One of the reasons why there is disagreement among canonists about the nature of their discipline is that there is often a tension between theological language and juridic language, or to put it otherwise, making laws out of theological truths is not simple. And yet, there must be an organic connection between the two if the law of the Code is to be truly the law of the Church. Pope John Paul II addressed this point in the 1983 Apostolic Constitution Sacrae Disciplinae Leges, by which he promulgated the present Code of Canon Law. The pope writes:

"As the Church's principal legislative document founded on the juridical-legislative heritage of revelation and tradition, the Code is to be regarded as an indispensable instrument to ensure order both in individual and in social life ... the Code ... fully corresponds to the nature of the Church, especially as it is proposed by the teaching of the Second Vatican Council.... Indeed, in a certain sense this new Code could be understood as a great effort to translate this same conciliar doctrine and ecclesiology into canonical language."

John Paul continues "It follows that what constitutes the substantial newness of the Second Vatican Council, in line with the legislative tradition of the Church, especially in regard to ecclesiology, constitutes likewise the newness of the Code.... If, therefore, the Second Vatican Council has drawn both new and old from the treasury of tradition.... then it is clear that the Code should also reflect the same note of fidelity in newness and of newness in fidelity, and conform itself to this in its own subject matter and in its own particular manner of expression."

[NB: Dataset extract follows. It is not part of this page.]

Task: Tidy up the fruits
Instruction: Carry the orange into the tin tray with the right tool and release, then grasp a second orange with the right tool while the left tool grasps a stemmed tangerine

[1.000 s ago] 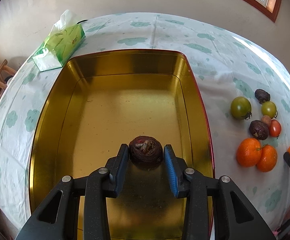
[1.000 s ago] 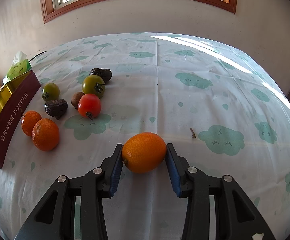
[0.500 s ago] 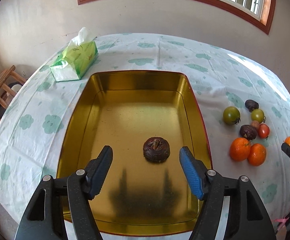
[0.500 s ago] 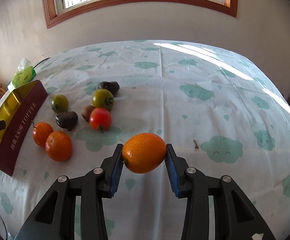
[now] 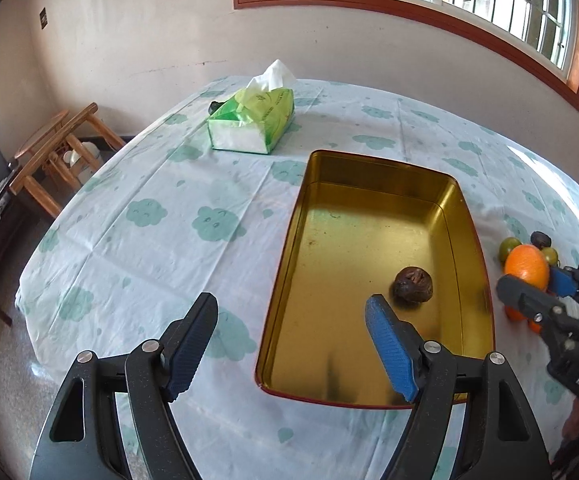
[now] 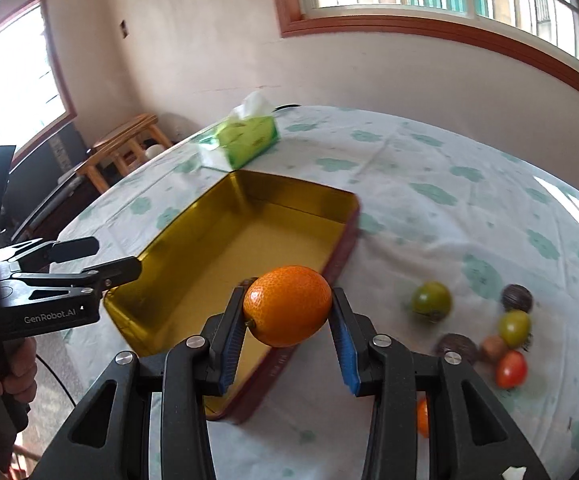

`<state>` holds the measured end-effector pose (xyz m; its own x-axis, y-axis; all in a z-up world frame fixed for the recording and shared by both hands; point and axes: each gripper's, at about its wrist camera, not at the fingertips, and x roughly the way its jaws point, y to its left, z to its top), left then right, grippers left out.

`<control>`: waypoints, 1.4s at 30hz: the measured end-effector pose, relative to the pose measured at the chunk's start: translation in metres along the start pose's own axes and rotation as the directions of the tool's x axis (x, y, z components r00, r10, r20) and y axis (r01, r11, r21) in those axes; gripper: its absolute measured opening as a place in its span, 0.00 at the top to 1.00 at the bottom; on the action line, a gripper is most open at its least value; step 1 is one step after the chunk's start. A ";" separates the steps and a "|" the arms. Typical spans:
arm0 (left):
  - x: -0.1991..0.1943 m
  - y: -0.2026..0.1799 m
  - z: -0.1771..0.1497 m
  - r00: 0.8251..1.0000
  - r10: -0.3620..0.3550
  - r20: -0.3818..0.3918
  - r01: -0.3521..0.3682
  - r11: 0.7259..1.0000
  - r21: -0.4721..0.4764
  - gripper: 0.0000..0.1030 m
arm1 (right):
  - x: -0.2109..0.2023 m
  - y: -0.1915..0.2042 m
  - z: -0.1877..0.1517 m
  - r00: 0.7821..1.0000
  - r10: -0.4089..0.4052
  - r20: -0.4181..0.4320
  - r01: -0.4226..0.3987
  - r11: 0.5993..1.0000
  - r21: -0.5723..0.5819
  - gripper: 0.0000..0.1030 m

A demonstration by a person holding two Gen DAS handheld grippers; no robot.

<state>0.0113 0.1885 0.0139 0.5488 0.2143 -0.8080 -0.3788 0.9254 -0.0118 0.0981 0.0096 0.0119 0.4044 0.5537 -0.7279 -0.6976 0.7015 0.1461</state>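
- My right claw (image 6: 288,334) grips the orange (image 6: 288,305), which hangs just over the tin's (image 5: 465,216) right wall.
- I should carry it past that wall and lower it clear of the dark fruit (image 5: 413,284) before letting go.
- My left claw (image 5: 291,344) gapes empty beside the tin.

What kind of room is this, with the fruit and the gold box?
Probably a dining room in someone's home: a table under a cloud-print cloth, a tissue box on it, a wooden stool beside it, and a wood-framed window.
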 end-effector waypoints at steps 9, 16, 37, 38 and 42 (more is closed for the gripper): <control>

It is clear, I believe, that the legislator -- the pope -- fully intends the juridic language proper to the Code to be nothing other than a translation of theological doctrine into canonical norms, reflecting most especially the true development of doctrine -- or, as the pope puts it, the substantial newness -- present in the ecclesiology of the Second Vatican Council. Now, with all this in mind, we can turn to our proper topic: communion with the Church by degrees of fullness.

One of the great services of the Second Vatican Council is the recovery of the understanding that the one Church of Christ is a koinonia, a true communio -- a genuine fellowship or communion of persons. Moreover, the Council teaches that the Church is a communion of communions; in other words, the communion of the universal Church is a communion of all particular Churches, each of which is a true ecclesial communion of Christians gathered around their bishop. Following this path and striving to find a way to describe the condition of baptized Christians who are not Catholics, the Fathers of the Council began to use, in a variety of forms, a new phrase: full communion.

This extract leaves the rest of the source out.